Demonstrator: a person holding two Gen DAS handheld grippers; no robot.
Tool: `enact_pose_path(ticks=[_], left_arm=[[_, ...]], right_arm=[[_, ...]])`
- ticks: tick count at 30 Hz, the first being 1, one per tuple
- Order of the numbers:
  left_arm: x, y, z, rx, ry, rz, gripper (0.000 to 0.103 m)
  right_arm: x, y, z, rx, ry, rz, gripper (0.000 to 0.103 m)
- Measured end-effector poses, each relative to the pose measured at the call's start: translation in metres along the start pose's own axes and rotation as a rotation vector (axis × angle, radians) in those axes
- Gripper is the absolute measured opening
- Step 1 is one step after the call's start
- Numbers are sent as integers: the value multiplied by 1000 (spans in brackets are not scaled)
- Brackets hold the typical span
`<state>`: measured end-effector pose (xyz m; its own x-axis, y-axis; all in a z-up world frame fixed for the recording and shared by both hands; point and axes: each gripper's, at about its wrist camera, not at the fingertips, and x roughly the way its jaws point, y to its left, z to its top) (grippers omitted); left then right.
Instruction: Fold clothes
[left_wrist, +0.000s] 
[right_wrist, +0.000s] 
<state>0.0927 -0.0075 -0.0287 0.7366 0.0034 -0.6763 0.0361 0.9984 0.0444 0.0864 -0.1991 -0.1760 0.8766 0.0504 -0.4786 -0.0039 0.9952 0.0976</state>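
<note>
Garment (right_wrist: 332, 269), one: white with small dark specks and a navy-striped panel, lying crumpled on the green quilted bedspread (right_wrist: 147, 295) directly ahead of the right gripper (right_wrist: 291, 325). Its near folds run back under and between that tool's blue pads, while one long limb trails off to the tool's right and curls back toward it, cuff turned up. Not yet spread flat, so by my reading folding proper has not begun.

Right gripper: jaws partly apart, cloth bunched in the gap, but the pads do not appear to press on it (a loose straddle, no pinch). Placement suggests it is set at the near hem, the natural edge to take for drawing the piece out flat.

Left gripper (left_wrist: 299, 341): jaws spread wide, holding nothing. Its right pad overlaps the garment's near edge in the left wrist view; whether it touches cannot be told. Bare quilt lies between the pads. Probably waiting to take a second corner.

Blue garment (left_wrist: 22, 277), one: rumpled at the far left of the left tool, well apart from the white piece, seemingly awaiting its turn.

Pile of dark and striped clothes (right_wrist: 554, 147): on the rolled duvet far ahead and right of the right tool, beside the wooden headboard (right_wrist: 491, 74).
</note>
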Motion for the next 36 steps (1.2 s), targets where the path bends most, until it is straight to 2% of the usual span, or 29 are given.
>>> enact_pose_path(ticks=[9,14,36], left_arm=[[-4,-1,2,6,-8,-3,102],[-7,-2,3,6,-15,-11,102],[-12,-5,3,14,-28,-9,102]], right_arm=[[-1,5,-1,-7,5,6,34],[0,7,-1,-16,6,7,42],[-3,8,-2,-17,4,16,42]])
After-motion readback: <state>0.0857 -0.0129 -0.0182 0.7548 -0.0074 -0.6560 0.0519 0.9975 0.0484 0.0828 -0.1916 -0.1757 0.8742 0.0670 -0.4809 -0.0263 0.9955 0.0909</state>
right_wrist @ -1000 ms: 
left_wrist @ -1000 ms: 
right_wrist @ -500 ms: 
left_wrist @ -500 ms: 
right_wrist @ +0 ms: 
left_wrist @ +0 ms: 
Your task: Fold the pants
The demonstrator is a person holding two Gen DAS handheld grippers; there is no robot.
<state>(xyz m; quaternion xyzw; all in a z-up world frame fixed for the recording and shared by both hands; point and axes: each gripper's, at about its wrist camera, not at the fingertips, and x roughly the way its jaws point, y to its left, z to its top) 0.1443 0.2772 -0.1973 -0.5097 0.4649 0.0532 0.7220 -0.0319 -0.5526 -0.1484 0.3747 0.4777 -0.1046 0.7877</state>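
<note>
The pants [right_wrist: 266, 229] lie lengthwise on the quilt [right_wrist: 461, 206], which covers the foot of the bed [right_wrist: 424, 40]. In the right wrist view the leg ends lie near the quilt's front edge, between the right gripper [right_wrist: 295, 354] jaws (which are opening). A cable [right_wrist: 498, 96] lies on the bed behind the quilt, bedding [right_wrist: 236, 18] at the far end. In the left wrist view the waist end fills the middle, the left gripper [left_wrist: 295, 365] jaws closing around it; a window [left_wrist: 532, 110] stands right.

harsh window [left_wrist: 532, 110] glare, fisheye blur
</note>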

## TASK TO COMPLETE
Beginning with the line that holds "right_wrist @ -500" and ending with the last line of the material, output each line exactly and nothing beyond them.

## WRITTEN SOLUTION
right_wrist @ -500 ms: 
left_wrist @ -500 ms: 
right_wrist @ +0 ms: 
left_wrist @ +0 ms: 
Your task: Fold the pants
The demonstrator is a person holding two Gen DAS handheld grippers; there is no robot.
<state>(xyz m; quaternion xyzw; all in a z-up world frame fixed for the recording and shared by both hands; point and axes: each gripper's, at about its wrist camera, not at the fingertips, and x roughly the way its jaws point, y to its left, z to its top) 0.1443 0.2772 -0.1973 -0.5097 0.4649 0.0532 0.7220 -0.0319 -0.5526 -0.1484 0.3747 0.4777 -0.1046 0.7877</state>
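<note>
The pants [right_wrist: 266, 229] lie lengthwise on the quilt [right_wrist: 461, 206], which covers the foot of the bed [right_wrist: 424, 40]. In the right wrist view the leg ends lie near the quilt's front edge, between the right gripper [right_wrist: 295, 354] jaws (which are opening). A cable [right_wrist: 498, 96] lies on the bed behind the quilt, bedding [right_wrist: 236, 18] at the far end. In the left wrist view the waist end fills the middle, the left gripper [left_wrist: 295, 365] jaws closing around it; a window [left_wrist: 532, 110] stands right.

harsh window [left_wrist: 532, 110] glare, fisheye blur
</note>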

Nothing further remains to be added to the answer.